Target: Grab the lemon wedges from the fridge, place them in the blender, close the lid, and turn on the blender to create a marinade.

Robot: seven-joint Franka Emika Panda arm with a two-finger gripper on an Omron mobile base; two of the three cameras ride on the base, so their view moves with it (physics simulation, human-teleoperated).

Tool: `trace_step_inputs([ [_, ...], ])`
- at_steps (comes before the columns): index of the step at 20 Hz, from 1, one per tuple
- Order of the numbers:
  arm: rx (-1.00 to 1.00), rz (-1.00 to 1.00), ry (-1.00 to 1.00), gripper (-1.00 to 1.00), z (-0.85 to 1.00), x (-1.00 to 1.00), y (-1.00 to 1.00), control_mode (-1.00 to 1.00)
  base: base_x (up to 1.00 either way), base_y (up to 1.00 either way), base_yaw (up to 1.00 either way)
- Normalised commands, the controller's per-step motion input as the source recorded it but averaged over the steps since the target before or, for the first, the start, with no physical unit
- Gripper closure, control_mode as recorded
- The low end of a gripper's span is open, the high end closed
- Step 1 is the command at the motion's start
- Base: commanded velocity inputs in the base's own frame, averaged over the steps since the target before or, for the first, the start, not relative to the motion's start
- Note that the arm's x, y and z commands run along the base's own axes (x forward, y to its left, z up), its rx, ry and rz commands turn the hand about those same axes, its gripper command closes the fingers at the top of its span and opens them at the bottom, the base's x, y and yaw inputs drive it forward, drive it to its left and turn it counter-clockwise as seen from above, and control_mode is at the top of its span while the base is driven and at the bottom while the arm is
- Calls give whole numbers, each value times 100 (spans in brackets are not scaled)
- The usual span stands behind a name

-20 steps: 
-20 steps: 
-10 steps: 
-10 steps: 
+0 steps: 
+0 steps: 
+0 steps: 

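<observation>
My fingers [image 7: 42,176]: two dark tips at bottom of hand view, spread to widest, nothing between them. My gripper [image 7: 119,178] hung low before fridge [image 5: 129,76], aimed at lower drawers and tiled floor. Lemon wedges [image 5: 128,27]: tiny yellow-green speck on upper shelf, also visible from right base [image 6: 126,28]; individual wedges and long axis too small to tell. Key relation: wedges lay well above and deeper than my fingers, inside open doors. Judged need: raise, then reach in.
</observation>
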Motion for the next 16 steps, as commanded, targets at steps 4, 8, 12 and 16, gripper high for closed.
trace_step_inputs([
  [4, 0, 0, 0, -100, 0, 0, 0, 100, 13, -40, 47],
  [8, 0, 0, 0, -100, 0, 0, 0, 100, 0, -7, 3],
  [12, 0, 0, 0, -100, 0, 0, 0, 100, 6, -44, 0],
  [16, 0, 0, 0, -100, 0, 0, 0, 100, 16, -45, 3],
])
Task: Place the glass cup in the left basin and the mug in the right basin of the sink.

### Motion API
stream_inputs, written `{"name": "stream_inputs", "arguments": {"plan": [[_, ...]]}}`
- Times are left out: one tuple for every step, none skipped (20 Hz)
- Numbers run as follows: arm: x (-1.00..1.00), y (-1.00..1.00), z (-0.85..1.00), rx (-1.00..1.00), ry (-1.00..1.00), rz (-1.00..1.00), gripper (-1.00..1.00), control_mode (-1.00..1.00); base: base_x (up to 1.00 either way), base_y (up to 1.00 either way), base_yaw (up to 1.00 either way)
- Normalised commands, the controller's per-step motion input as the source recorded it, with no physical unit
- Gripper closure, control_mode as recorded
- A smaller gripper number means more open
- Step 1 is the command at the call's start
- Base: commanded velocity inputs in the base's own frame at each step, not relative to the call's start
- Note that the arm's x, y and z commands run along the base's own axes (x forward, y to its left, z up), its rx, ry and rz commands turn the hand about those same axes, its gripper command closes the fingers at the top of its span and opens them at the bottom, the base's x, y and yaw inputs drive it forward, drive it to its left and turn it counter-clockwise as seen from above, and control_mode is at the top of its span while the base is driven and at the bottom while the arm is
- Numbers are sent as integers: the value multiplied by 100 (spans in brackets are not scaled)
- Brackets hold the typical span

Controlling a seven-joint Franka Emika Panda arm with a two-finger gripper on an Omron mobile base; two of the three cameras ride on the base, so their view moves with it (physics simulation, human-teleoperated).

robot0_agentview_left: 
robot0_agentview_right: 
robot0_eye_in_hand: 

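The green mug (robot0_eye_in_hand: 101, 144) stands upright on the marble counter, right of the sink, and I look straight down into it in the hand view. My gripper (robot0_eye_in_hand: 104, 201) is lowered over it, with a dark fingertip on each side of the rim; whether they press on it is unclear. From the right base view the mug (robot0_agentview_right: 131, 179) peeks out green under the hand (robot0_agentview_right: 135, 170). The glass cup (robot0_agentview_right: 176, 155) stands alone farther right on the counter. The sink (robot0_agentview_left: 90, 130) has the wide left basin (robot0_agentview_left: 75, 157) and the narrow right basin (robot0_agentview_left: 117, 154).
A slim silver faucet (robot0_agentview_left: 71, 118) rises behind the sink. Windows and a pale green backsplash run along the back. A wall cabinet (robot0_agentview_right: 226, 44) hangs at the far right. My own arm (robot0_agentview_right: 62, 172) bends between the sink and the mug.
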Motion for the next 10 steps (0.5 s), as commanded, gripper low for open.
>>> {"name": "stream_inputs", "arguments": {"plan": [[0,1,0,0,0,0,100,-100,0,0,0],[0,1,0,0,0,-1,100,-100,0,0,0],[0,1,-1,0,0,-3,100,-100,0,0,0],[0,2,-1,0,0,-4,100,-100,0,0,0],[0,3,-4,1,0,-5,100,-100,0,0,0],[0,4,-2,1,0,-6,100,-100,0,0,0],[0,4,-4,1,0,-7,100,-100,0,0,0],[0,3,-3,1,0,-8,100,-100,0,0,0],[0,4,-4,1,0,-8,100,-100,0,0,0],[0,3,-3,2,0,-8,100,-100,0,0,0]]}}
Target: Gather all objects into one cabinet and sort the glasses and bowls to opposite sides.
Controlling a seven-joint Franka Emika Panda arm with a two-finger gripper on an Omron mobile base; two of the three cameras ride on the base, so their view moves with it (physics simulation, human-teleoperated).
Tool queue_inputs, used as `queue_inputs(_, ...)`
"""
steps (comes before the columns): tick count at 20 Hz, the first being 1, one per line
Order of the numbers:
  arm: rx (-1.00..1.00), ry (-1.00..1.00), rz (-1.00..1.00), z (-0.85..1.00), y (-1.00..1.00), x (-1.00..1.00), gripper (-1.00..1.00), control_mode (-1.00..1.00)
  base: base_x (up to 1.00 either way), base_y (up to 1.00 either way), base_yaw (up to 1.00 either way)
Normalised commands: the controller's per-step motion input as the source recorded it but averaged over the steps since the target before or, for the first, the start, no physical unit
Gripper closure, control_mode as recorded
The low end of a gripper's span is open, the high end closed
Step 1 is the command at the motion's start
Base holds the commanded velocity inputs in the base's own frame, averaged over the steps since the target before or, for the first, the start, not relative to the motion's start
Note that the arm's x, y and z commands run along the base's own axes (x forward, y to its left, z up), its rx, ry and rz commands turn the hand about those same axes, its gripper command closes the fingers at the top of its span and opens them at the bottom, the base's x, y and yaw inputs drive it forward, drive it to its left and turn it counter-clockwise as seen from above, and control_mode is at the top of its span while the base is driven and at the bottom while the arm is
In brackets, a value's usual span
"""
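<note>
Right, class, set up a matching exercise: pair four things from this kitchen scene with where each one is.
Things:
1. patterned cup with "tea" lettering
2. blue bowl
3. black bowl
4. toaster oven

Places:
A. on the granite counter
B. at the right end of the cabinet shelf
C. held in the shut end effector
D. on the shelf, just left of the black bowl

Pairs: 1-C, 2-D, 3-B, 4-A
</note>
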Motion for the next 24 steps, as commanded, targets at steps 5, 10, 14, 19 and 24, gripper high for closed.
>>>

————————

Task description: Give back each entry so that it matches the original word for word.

Written solution:
Target: Grab the lemon wedges from the fridge, place them in the blender, close the lid, and turn on the blender to create a marinade.

Robot: seven-joint Franka Emika Panda arm with a two-finger gripper on an Omron mobile base; two of the three cameras ride on the base, so their view moves with it (physics simulation, human-teleoperated).

Tool: `trace_step_inputs([ [_, ...], ])`
- at_steps (comes before the columns): index of the step at 20 Hz, from 1, one per tuple
- Order of the numbers:
  arm: rx (-1.00 to 1.00), rz (-1.00 to 1.00), ry (-1.00 to 1.00), gripper (-1.00 to 1.00), z (-0.85 to 1.00), x (-1.00 to 1.00), y (-1.00 to 1.00), control_mode (-1.00 to 1.00)
  base: base_x (up to 1.00 either way), base_y (up to 1.00 either way), base_yaw (up to 1.00 either way)
- Normalised commands, the controller's per-step motion input as the source recorded it but averaged over the steps since the target before or, for the first, the start, with no physical unit
- Gripper closure, control_mode as recorded
- The low end of a gripper's span is open, the high end closed
- Step 1 is the command at the motion's start
- Base: commanded velocity inputs in the base's own frame, averaged over the steps since the target before or, for the first, the start, not relative to the motion's start
- Note that the arm's x, y and z commands run along the base's own axes (x forward, y to its left, z up), its rx, ry and rz commands turn the hand about those same axes, its gripper command closes the fingers at the top of its span and opens them at the bottom, the base's x, y and yaw inputs drive it forward, drive it to its left and turn it counter-clockwise as seen from above, and control_mode is at the top of its span while the base is driven and at the bottom while the arm is
- Calls give whole numbers, each value times 100 (spans in brackets are not scaled)
- The usual span stands behind a name

-20 steps: 
-20 steps: 
-10 steps: 
-10 steps: 
+0 steps: 
+0 steps: 
+0 steps: 

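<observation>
My fingers [image 7: 42,176]: two dark tips at bottom of hand view, spread to widest, nothing between them. My gripper [image 7: 119,178] hung low before fridge [image 5: 129,76], aimed at lower drawers and tiled floor. Lemon wedges [image 5: 128,27]: tiny yellow-green speck on upper shelf, also visible from right base [image 6: 126,28]; individual wedges and long axis too small to tell. Key relation: wedges lay well above and deeper than my fingers, inside open doors. Judged need: raise, then reach in.
</observation>
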Motion for the next 16 steps, as commanded, targets at steps 4, 8, 12 and 16, gripper high for closed.
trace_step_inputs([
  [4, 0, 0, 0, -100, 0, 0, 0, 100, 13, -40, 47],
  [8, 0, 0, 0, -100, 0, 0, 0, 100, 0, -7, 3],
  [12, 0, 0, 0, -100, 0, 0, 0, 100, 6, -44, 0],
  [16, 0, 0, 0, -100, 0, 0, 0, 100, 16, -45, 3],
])
Task: Place the glass cup in the left basin and the mug in the right basin of the sink.

### Motion API
stream_inputs, written `{"name": "stream_inputs", "arguments": {"plan": [[_, ...]]}}`
- Times are left out: one tuple for every step, none skipped (20 Hz)
- Numbers run as follows: arm: x (-1.00..1.00), y (-1.00..1.00), z (-0.85..1.00), rx (-1.00..1.00), ry (-1.00..1.00), rz (-1.00..1.00), gripper (-1.00..1.00), control_mode (-1.00..1.00); base: base_x (up to 1.00 either way), base_y (up to 1.00 either way), base_yaw (up to 1.00 either way)
- Normalised commands, the controller's per-step motion input as the source recorded it, with no physical unit
- Gripper closure, control_mode as recorded
- A smaller gripper number means more open
- Step 1 is the command at the call's start
- Base: commanded velocity inputs in the base's own frame at each step, not relative to the call's start
- Note that the arm's x, y and z commands run along the base's own axes (x forward, y to its left, z up), its rx, ry and rz commands turn the hand about those same axes, its gripper command closes the fingers at the top of its span and opens them at the bottom, the base's x, y and yaw inputs drive it forward, drive it to its left and turn it counter-clockwise as seen from above, and control_mode is at the top of its span while the base is driven and at the bottom while the arm is
- Numbers are sent as integers: the value multiplied by 100 (spans in brackets are not scaled)
- Brackets hold the typical span

Controlling a seven-joint Franka Emika Panda arm with a two-finger gripper on an Omron mobile base; two of the three cameras ride on the base, so their view moves with it (physics simulation, human-teleoperated).

robot0_agentview_left: 
robot0_agentview_right: 
robot0_eye_in_hand: 

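The green mug (robot0_eye_in_hand: 101, 144) stands upright on the marble counter, right of the sink, and I look straight down into it in the hand view. My gripper (robot0_eye_in_hand: 104, 201) is lowered over it, with a dark fingertip on each side of the rim; whether they press on it is unclear. From the right base view the mug (robot0_agentview_right: 131, 179) peeks out green under the hand (robot0_agentview_right: 135, 170). The glass cup (robot0_agentview_right: 176, 155) stands alone farther right on the counter. The sink (robot0_agentview_left: 90, 130) has the wide left basin (robot0_agentview_left: 75, 157) and the narrow right basin (robot0_agentview_left: 117, 154).
A slim silver faucet (robot0_agentview_left: 71, 118) rises behind the sink. Windows and a pale green backsplash run along the back. A wall cabinet (robot0_agentview_right: 226, 44) hangs at the far right. My own arm (robot0_agentview_right: 62, 172) bends between the sink and the mug.
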Motion for the next 10 steps (0.5 s), as commanded, gripper low for open.
>>> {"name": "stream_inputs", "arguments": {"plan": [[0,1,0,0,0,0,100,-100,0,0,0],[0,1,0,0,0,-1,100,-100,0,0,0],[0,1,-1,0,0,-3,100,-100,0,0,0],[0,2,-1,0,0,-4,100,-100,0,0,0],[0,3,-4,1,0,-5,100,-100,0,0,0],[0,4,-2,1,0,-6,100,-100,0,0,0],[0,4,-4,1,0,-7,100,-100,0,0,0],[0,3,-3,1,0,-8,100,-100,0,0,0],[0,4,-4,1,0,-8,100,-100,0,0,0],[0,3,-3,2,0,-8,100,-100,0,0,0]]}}
Target: Gather all objects into one cabinet and sort the glasses and bowls to opposite sides.
Controlling a seven-joint Franka Emika Panda arm with a two-finger gripper on an Omron mobile base; two of the three cameras ride on the base, so their view moves with it (physics simulation, human-teleoperated).
Tool queue_inputs, used as `queue_inputs(_, ...)`
"""
steps (comes before the columns): tick count at 20 Hz, the first being 1, one per line
Order of the numbers:
  arm: rx (-1.00..1.00), ry (-1.00..1.00), rz (-1.00..1.00), z (-0.85..1.00), y (-1.00..1.00), x (-1.00..1.00), gripper (-1.00..1.00), control_mode (-1.00..1.00)
  base: base_x (up to 1.00 either way), base_y (up to 1.00 either way), base_yaw (up to 1.00 either way)
Normalised commands: the controller's per-step motion input as the source recorded it but averaged over the steps since the target before or, for the first, the start, no physical unit
Gripper closure, control_mode as recorded
The low end of a gripper's span is open, the high end closed
Step 1 is the command at the motion's start
Base holds the commanded velocity inputs in the base's own frame, averaged over the steps since the target before or, for the first, the start, not relative to the motion's start
Note that the arm's x, y and z commands run along the base's own axes (x forward, y to its left, z up), its rx, ry and rz commands turn the hand about those same axes, its gripper command closes the fingers at the top of its span and opens them at the bottom, the base's x, y and yaw inputs drive it forward, drive it to its left and turn it counter-clockwise as seen from above, and control_mode is at the top of its span while the base is driven and at the bottom while the arm is
In brackets, a value's usual span
"""
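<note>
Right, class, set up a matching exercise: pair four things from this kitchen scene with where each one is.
Things:
1. patterned cup with "tea" lettering
2. blue bowl
3. black bowl
4. toaster oven

Places:
A. on the granite counter
B. at the right end of the cabinet shelf
C. held in the shut end effector
D. on the shelf, just left of the black bowl

Pairs: 1-C, 2-D, 3-B, 4-A
</note>
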Motion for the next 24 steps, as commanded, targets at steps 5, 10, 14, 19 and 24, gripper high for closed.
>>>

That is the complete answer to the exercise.